_PROBLEM DESCRIPTION_
The following data has a line with "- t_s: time" and a line with "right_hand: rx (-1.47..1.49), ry". Write out exactly those lines and all the lines between them.

Items from a dataset
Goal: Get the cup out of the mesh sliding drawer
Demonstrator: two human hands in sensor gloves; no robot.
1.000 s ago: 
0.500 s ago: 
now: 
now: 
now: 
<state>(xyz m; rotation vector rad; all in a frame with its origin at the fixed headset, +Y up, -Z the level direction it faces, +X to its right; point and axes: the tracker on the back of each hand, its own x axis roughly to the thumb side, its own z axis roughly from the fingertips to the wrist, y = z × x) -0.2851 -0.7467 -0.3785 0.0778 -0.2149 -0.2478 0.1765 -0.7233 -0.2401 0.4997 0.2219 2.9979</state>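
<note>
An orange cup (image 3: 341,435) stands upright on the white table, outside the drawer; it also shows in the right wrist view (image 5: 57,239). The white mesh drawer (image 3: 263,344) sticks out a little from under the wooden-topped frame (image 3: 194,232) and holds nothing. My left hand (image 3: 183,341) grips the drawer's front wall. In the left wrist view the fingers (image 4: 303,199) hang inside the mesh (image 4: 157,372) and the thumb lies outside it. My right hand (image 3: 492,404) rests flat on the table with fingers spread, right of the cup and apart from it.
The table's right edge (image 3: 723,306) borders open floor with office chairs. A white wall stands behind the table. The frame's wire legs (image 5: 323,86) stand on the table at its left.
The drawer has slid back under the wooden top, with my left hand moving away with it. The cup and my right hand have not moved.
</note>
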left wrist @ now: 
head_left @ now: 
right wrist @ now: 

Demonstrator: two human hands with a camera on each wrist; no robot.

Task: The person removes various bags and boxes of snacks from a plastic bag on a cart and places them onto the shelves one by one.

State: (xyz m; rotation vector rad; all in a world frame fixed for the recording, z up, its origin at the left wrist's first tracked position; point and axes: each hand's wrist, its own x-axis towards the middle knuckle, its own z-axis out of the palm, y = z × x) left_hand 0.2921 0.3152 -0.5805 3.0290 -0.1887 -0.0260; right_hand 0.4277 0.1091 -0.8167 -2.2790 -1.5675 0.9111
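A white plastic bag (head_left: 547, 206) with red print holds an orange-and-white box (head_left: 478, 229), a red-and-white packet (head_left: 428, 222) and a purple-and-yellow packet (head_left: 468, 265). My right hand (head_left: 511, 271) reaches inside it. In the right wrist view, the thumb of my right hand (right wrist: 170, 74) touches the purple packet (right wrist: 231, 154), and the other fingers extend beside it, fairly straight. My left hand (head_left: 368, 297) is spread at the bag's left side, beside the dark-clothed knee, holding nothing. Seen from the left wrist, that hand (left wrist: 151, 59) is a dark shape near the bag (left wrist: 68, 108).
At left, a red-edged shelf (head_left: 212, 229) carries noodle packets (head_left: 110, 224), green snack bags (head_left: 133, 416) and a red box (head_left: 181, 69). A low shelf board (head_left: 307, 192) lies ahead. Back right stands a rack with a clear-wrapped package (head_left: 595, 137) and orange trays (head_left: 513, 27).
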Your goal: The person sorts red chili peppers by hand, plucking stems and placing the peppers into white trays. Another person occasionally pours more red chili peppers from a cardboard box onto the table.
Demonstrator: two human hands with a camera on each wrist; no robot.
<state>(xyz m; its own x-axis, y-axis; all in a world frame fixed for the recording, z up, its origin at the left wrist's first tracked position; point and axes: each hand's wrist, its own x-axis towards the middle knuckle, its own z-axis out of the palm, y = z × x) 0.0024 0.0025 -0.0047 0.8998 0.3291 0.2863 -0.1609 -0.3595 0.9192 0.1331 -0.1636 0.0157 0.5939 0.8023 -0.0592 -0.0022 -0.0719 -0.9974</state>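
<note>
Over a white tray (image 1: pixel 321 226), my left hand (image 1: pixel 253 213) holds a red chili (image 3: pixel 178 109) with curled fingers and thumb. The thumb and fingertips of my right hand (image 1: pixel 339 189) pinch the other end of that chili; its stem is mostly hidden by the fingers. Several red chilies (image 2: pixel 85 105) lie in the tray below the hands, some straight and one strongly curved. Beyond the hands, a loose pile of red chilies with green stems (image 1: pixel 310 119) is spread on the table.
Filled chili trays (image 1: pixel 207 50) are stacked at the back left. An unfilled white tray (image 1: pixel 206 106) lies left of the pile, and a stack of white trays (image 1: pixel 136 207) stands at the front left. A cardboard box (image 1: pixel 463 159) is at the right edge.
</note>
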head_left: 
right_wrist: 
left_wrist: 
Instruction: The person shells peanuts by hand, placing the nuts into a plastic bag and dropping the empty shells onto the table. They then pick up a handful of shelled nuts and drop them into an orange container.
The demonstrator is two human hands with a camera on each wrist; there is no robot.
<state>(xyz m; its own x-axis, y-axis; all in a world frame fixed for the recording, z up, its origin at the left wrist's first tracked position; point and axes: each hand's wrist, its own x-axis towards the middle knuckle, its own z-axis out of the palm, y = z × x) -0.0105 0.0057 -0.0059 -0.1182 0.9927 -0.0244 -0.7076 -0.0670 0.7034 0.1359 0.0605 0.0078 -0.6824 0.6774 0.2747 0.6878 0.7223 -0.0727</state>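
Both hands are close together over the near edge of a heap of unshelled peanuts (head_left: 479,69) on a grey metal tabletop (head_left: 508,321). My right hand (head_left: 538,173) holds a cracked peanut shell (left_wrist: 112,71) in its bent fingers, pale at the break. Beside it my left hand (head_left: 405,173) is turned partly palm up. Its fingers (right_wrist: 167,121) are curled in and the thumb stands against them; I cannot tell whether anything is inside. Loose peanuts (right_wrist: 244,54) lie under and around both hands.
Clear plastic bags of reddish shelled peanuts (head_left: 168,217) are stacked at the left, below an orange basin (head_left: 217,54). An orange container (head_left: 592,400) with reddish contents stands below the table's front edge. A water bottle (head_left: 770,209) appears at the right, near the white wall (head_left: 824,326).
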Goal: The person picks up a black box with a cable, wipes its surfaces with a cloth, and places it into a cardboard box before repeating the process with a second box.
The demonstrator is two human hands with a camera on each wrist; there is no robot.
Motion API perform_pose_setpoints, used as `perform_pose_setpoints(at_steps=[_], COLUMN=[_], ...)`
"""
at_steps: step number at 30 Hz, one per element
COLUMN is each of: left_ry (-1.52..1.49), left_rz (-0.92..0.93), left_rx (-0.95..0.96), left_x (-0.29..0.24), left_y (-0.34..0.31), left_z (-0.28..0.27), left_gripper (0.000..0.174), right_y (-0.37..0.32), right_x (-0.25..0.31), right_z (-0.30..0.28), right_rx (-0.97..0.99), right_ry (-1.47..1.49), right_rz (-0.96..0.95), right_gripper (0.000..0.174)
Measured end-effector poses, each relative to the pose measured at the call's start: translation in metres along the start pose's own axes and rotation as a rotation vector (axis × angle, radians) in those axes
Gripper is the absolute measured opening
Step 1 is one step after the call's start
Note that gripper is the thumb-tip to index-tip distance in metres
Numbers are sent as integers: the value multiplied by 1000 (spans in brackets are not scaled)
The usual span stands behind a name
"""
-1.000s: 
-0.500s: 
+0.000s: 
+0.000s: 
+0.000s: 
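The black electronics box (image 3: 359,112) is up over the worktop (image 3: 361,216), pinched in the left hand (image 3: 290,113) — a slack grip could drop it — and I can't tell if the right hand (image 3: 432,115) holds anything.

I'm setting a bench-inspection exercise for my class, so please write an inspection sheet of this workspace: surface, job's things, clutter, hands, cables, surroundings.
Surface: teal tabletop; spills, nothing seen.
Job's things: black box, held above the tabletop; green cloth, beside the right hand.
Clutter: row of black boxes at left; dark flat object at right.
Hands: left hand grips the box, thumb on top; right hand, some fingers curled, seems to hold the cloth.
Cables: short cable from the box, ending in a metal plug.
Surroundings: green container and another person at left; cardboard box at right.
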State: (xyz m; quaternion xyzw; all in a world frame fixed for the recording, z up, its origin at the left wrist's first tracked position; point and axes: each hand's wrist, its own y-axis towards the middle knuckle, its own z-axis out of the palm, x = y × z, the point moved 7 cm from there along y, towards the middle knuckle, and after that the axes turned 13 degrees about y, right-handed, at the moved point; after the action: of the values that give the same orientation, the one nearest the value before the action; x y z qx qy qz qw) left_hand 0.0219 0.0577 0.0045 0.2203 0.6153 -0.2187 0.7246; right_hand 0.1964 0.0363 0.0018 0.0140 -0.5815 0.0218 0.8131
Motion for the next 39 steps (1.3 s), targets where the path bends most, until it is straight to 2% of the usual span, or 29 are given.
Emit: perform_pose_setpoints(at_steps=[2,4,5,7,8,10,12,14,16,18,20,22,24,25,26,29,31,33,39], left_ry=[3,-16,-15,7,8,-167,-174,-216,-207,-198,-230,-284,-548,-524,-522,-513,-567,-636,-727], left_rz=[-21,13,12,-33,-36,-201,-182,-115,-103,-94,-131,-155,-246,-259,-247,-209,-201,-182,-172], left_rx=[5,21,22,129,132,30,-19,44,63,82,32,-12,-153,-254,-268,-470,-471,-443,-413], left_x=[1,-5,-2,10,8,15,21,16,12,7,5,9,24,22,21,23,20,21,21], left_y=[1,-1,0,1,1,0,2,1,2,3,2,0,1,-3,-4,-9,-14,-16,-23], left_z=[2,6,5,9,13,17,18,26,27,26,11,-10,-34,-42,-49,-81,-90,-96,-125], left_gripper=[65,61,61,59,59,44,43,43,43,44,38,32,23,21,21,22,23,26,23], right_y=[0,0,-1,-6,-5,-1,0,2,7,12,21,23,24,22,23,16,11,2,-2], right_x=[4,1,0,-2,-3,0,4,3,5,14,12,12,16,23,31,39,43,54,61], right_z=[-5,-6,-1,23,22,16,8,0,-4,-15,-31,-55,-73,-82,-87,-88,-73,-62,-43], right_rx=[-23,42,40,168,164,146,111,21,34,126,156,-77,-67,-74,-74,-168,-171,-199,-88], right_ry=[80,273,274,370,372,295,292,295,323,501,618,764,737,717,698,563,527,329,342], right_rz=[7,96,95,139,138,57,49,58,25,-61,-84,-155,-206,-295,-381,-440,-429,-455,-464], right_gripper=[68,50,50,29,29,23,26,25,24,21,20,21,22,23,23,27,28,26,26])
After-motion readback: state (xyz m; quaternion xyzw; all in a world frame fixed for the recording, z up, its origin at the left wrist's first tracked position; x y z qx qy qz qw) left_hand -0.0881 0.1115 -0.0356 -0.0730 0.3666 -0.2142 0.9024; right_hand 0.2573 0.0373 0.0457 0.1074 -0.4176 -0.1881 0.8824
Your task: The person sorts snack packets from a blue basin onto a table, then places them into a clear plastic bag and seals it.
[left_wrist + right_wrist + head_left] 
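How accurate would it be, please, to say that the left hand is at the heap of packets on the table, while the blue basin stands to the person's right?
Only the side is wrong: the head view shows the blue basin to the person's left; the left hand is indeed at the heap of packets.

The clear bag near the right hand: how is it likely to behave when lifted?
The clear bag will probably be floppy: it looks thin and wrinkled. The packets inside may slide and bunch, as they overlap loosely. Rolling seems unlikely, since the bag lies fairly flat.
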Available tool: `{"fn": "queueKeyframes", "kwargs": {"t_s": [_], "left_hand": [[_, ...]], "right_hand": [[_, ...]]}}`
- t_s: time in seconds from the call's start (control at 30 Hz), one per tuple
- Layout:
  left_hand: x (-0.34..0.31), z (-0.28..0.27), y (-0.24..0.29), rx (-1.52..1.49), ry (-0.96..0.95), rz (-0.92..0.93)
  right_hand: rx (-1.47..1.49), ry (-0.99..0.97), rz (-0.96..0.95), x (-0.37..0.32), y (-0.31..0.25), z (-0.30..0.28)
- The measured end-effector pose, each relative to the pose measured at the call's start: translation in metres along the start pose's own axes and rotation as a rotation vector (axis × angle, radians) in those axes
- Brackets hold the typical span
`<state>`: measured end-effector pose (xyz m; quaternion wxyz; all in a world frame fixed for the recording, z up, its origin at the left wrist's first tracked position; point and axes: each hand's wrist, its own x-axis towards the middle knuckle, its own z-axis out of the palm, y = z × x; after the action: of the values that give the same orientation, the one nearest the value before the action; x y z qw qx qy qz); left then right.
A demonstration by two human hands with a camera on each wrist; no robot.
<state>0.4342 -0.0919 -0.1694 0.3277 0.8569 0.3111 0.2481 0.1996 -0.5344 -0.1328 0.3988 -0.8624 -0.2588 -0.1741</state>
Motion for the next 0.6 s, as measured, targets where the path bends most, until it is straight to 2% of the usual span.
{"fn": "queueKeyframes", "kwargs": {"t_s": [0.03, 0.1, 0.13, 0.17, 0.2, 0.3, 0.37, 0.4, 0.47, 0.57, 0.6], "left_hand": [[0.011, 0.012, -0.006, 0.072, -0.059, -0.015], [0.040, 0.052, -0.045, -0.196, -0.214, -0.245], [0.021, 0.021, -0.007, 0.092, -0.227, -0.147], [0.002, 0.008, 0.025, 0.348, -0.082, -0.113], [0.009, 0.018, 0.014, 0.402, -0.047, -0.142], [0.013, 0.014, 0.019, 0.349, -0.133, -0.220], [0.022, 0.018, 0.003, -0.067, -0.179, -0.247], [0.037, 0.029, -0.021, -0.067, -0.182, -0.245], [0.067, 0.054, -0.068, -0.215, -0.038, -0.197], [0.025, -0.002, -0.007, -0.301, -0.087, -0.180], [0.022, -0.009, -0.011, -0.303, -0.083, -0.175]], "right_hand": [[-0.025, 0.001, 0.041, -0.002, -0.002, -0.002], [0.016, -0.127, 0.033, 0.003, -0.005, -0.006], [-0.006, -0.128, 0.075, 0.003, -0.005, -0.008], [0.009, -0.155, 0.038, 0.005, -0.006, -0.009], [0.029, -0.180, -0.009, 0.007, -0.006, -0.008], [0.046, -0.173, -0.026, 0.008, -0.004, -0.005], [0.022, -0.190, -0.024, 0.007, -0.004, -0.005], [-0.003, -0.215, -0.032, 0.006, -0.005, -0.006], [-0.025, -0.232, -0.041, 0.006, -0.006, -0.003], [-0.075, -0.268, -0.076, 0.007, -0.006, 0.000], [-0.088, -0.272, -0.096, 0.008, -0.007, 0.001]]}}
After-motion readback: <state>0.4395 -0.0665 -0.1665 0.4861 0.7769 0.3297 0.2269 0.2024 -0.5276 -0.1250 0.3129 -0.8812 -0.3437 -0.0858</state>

_ANSWER BOX_
- t_s: time in seconds from the call's start (control at 30 Hz), one per tuple
- Layout:
  left_hand: x (-0.34..0.31), z (-0.28..0.27), y (-0.24..0.29), rx (-1.52..1.49), ry (-0.96..0.95), rz (-0.92..0.93)
  right_hand: rx (-1.47..1.49), ry (-0.99..0.97), rz (-0.96..0.95), x (-0.37..0.32), y (-0.31..0.25), z (-0.30..0.28)

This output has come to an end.